In this paper, radar detection via compressive sensing is explored. Compressive sensing is a new theory of sampling which allows the reconstruction of a sparse signal by sampling at a much lower rate than the Nyquist rate. By using this technique in radar, the use of matched filter can be eliminated and high rate sampling can be replaced with low rate sampling. In this paper, compressive sensing is analyzed by applying varying factors such as noise and different measurement matrices. Different reconstruction algorithms are compared by generating ROC curves to determine their detection performance. We conduct simulations for a 64-length signal with 3 targets to determine the effectiveness of each algorithm in varying SNR. We also propose a simplified version of Orthogonal Matching Pursuit (OMP). Through numerous simulations, we find that a simplified version of Orthogonal Matching Pursuit (OMP), can give better results than the original OMP in noisy environments when sparsity is highly over estimated, but does not work as well for low noise environments.

Paper Details

Date Published: 31 May 2013
PDF: 10 pages
Proc.

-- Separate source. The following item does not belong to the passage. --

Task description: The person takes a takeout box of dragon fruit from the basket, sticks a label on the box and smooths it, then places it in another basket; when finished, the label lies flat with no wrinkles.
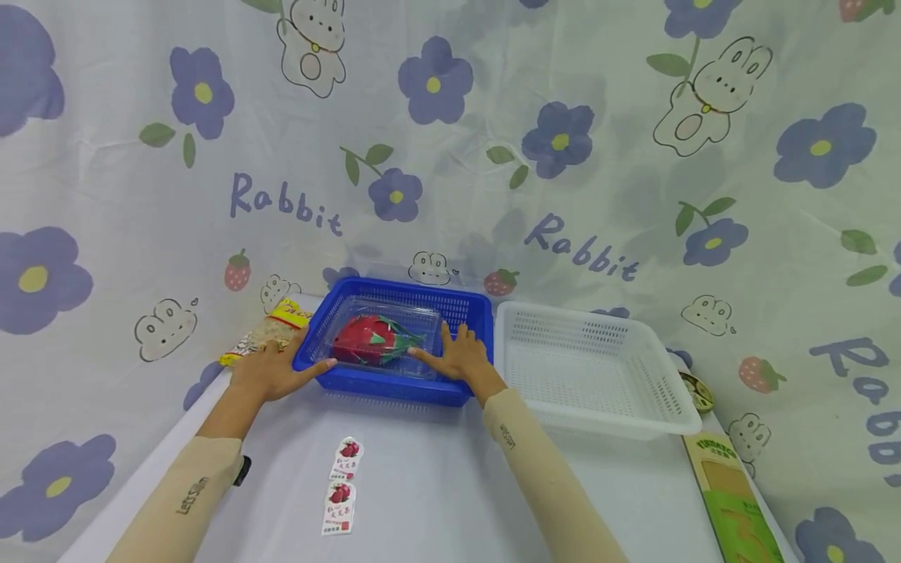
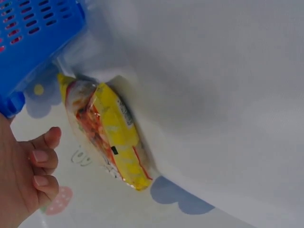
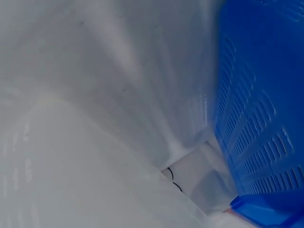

SPIE 8717, Compressive Sensing II, 87170L (31 May 2013); doi: 10.1117/12.2016209
Show Author Affiliations
Asmita Korde, Univ. of Maryland, Baltimore County (United States)
Damon Bradley, NASA Goddard Space Flight Ctr. (United States)
Tinoosh Mohsenin, Univ. of Maryland, Baltimore County (United States)


Published in SPIE Proceedings Vol. 8717:
Compressive Sensing II
Fauzia Ahmad, Editor(s)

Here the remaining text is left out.